Once again Ranil Wickremasinghe, voted to power on December 5, 2001 on a peace plank, signed a ceasefire agreement with Tamil Tiger rebels in February 2002. Fighting stopped and the country enjoyed a period of peace though the Tamil Tiger rebels exploited the situation to strengthen their military power provoking people in the south.
Submitted their proposals
Despite peace there was uncertainty all over and now, four days after Tamil Tiger rebels submitted their proposals for an "Interim Self Governing Authority" regarded by majority Sinhalese as prelude to a separate state, Chandrika sacked ministers and suspended the parliament shifting the focus of political debate from the LTTE proposals to PA-UNF conflict.

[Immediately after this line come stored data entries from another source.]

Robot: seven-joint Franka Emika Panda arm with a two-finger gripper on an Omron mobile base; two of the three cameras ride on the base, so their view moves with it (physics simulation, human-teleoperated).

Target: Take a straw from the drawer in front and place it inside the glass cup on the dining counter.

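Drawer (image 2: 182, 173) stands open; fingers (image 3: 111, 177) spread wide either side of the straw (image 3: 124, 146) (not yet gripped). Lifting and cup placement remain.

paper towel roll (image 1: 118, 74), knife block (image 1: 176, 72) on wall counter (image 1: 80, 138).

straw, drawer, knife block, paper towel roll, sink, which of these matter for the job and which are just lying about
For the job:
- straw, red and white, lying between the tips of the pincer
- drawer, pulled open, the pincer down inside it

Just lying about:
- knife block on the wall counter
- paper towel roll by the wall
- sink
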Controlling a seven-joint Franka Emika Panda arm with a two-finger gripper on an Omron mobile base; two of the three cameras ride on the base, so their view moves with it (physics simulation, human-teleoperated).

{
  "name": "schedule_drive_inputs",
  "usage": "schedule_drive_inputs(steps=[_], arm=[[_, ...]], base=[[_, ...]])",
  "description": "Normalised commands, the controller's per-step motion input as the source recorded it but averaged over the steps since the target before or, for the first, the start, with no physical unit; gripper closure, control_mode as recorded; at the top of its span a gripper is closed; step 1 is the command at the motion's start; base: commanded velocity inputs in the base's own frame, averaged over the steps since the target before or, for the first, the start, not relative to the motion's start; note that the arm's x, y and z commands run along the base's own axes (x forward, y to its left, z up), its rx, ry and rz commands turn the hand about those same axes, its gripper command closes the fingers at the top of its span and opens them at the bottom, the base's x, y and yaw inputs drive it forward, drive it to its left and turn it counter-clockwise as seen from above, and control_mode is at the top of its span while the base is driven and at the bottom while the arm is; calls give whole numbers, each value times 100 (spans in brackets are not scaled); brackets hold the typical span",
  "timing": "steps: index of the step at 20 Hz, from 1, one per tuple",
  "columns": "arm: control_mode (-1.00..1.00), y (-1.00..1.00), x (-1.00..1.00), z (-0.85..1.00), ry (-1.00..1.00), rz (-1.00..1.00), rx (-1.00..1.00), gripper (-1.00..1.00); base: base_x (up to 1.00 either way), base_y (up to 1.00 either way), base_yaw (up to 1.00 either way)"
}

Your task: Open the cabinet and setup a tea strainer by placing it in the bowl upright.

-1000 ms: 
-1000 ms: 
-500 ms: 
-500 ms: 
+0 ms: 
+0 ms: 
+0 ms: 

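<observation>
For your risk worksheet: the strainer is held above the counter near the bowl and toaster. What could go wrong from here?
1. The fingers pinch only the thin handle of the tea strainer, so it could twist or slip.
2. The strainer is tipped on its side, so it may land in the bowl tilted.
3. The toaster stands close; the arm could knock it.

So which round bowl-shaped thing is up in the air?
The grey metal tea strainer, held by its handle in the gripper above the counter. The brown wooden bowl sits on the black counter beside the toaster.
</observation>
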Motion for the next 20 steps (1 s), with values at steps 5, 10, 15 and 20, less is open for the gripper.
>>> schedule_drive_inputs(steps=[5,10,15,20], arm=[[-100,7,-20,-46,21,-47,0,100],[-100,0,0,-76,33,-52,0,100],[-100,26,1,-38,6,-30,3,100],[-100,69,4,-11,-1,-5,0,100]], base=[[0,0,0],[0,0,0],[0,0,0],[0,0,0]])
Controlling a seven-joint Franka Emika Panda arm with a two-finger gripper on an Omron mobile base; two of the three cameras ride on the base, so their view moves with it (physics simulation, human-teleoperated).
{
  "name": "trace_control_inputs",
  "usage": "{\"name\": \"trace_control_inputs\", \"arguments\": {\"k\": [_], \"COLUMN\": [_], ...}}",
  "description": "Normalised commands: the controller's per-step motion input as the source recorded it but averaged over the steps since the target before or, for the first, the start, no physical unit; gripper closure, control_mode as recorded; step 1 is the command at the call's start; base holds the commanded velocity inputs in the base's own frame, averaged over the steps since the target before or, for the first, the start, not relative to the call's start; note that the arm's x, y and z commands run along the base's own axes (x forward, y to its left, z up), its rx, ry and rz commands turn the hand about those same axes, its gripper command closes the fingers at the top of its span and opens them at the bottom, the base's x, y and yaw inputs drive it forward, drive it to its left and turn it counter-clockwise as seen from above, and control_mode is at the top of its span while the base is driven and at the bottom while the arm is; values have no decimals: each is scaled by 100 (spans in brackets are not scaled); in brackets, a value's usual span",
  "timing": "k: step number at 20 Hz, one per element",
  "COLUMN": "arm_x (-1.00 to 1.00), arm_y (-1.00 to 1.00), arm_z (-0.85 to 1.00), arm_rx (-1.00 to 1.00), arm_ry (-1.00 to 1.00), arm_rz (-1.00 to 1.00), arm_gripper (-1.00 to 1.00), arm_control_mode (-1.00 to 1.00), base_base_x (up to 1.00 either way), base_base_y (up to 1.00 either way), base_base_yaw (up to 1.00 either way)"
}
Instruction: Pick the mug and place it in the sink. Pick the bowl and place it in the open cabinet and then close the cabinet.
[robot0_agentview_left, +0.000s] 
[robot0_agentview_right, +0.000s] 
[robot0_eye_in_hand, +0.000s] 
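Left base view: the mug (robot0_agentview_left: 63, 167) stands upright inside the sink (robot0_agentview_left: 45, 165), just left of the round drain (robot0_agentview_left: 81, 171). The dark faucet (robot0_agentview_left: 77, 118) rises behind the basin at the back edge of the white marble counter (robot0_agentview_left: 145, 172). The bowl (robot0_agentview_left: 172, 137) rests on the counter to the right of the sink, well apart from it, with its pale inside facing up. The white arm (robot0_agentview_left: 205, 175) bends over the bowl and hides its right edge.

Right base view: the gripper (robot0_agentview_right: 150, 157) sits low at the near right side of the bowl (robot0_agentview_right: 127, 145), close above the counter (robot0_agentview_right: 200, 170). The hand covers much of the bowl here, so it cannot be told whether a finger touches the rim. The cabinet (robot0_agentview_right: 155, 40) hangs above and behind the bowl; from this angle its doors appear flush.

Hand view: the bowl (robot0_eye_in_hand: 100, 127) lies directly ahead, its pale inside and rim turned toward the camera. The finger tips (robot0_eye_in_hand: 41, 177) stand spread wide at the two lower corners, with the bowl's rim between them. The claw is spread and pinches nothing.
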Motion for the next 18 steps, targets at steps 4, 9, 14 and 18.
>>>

Tamil Tigers may ask for the sun and the moon and try to sideline Muslims in the constitutional arrangement, but leaders in the South have their own limitations in appeasing and accommodating them.
Yet the need is compromise from all sides, although difficult and complex, between the ruling Úlite too, political unity among democratic civil society and reforms for a realistic negotiated settlement to transform the current crisis into opportunity.
The country is passing through one of its most crucial stages in its history threatening its very survival and failure means unpredictable consequences. And future generations will never forgive the present set of leaders and history is bound to be very harsh on them.